From the material below, copy each line that holds the word "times".
..............................
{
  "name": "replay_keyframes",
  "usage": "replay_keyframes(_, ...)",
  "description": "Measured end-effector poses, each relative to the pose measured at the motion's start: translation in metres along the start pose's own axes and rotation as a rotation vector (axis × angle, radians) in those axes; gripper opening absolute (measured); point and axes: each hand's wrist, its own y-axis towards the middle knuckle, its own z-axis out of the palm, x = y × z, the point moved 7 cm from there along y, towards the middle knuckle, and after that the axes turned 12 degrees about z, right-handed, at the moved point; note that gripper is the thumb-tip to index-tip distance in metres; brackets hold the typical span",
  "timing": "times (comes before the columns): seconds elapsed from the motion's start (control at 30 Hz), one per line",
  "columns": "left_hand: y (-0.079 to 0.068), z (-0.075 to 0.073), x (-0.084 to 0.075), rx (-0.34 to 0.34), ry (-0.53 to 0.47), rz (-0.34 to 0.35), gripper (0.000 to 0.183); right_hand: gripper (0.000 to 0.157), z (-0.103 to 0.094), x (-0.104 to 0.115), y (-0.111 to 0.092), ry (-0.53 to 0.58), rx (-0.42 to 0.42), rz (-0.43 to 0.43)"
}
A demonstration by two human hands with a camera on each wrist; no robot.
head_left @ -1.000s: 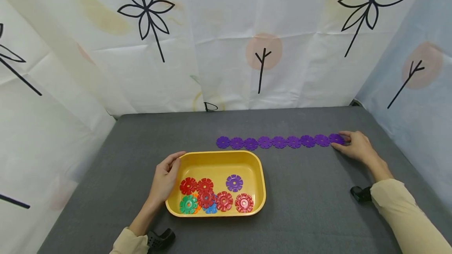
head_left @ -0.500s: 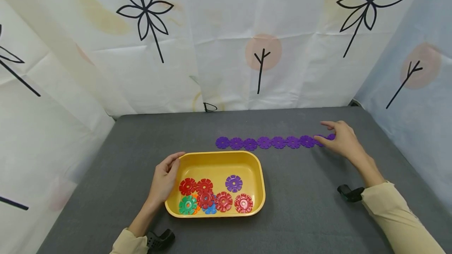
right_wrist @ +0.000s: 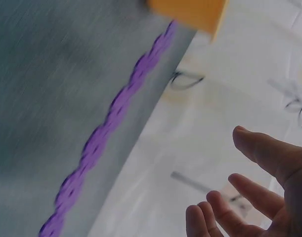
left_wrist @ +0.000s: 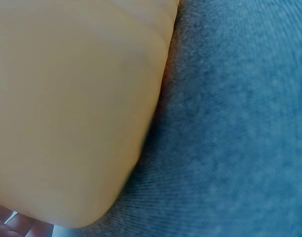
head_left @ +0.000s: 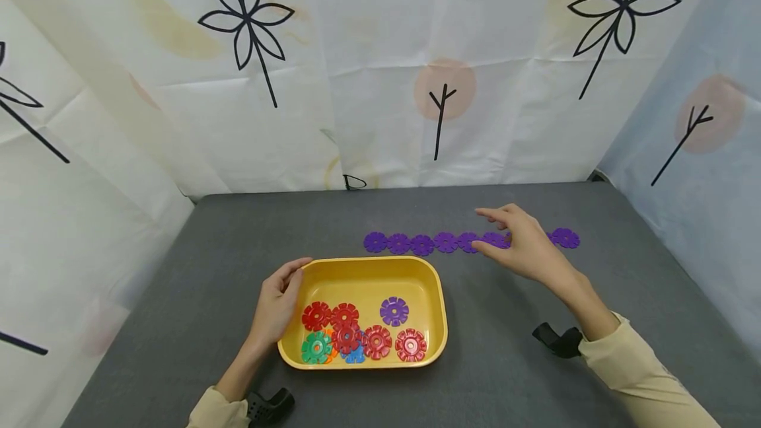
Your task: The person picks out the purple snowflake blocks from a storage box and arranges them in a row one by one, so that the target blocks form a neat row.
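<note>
A row of purple flower-shaped interlocking discs [head_left: 446, 242] lies joined end to end on the grey table. Above its right half hovers my right hand [head_left: 529, 246], fingers spread and holding nothing; it hides part of the row. The right wrist view shows the same purple row [right_wrist: 118, 106] apart from the fingers. My left hand [head_left: 279, 299] grips the left rim of a yellow tray [head_left: 357, 276]. Inside the tray are a purple disc [head_left: 394, 311], several red discs [head_left: 376, 342], a green disc [head_left: 316, 347], and partly covered blue and orange ones.
The grey table [head_left: 505, 382] meets a white printed cloth [head_left: 380, 104] along its back edge. More cloth hangs at both sides. Black straps [head_left: 559, 340] sit at the wrists.
My right hand has let go of the row's right end and moved left above it. My left hand and the tray have stayed in place.
</note>
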Motion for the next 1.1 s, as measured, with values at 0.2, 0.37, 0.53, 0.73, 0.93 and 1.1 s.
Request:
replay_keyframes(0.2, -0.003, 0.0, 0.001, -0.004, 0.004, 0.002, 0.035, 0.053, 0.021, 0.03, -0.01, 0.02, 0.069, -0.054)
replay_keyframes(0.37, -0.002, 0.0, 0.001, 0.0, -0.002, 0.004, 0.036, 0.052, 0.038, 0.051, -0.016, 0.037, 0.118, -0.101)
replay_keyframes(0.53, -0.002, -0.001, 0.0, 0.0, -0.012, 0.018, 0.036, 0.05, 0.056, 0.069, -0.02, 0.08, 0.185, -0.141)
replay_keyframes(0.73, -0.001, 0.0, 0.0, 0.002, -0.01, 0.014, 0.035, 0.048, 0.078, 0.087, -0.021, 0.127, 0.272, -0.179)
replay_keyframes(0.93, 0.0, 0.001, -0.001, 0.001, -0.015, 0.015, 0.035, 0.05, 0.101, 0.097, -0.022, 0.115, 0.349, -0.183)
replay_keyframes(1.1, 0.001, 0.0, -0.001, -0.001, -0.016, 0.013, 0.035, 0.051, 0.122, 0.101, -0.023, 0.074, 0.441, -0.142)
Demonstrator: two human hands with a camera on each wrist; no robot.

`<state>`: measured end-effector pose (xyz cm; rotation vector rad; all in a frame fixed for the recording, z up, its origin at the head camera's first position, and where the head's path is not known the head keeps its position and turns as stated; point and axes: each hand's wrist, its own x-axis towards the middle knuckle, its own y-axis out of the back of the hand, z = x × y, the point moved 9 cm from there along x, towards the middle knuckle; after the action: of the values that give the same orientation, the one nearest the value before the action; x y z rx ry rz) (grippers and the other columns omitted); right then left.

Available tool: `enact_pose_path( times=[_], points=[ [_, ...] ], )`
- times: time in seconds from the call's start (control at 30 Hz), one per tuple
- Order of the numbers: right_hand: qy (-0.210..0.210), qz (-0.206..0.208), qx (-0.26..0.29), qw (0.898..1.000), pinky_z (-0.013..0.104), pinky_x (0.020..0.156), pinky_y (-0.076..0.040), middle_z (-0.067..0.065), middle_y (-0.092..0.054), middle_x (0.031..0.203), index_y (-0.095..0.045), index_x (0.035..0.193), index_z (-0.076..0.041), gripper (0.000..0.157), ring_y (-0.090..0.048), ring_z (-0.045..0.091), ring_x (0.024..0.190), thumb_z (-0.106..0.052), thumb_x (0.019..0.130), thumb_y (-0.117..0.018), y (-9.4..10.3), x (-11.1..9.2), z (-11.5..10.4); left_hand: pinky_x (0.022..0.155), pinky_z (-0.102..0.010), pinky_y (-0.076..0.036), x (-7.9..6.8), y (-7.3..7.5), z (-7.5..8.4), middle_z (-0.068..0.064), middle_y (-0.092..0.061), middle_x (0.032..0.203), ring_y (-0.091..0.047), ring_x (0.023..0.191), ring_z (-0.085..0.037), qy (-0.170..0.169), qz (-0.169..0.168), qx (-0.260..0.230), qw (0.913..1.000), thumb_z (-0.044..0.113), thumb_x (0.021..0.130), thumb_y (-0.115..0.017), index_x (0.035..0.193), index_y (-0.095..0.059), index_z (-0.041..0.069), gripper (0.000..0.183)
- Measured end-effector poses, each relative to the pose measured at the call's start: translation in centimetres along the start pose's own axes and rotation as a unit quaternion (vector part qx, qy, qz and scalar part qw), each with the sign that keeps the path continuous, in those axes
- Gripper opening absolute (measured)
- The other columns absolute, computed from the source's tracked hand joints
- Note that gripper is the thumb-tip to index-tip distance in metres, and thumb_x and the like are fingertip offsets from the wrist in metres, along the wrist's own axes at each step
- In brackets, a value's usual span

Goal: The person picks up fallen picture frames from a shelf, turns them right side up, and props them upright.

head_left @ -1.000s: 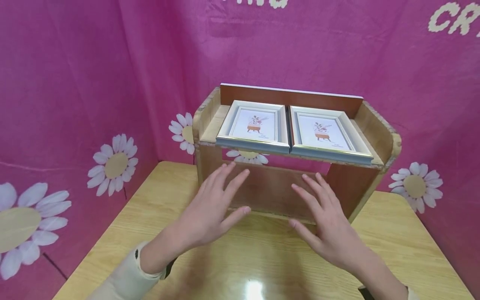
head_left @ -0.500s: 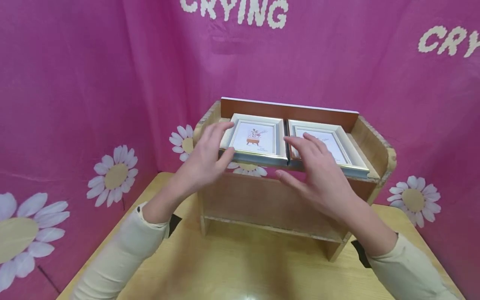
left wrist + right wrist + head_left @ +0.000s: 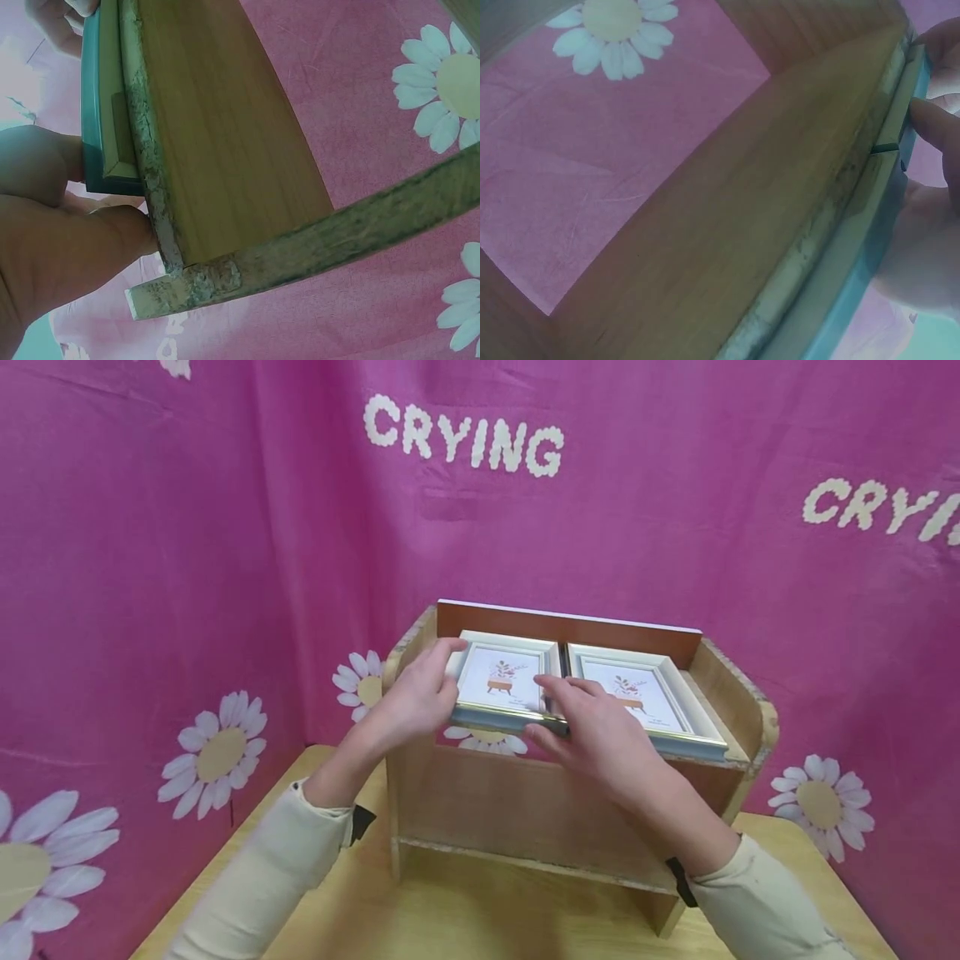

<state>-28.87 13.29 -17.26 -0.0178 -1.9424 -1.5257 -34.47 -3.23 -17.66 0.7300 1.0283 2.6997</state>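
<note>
Two silver-white picture frames lie face up side by side on the upper board of a small wooden shelf (image 3: 517, 806). Around the outer side of the left picture frame (image 3: 491, 693) my left hand (image 3: 416, 697) curls its fingers. My right hand (image 3: 603, 743) reaches across the right picture frame (image 3: 675, 714) and holds the left one by its inner side, thumb at the front edge. In the left wrist view, the gripped picture frame (image 3: 94, 97) stands close along the board's rough edge. The right wrist view has the right thumb (image 3: 934, 124) against its front.
The shelf stands on a light wooden table (image 3: 450, 918), with raised side panels (image 3: 735, 693) and a low back rail (image 3: 570, 622). Pink cloth (image 3: 600, 527) with daisies and lettering hangs behind and at the sides.
Both hands have risen from in front of the shelf and moved onto the left picture frame, fingers closing at its two sides. The head view has tilted up, so the shelf sits lower.
</note>
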Motion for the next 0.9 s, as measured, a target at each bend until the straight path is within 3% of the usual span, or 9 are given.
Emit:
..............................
EXERCISE SOLUTION:
  "timing": "times (comes before the columns): seconds elapsed from the motion's start (control at 30 Hz), one per line",
Available tool: `enact_pose_path( times=[_], points=[ [_, ...] ], )`
- times: time in seconds from the call's start (control at 30 Hz), one per tuple

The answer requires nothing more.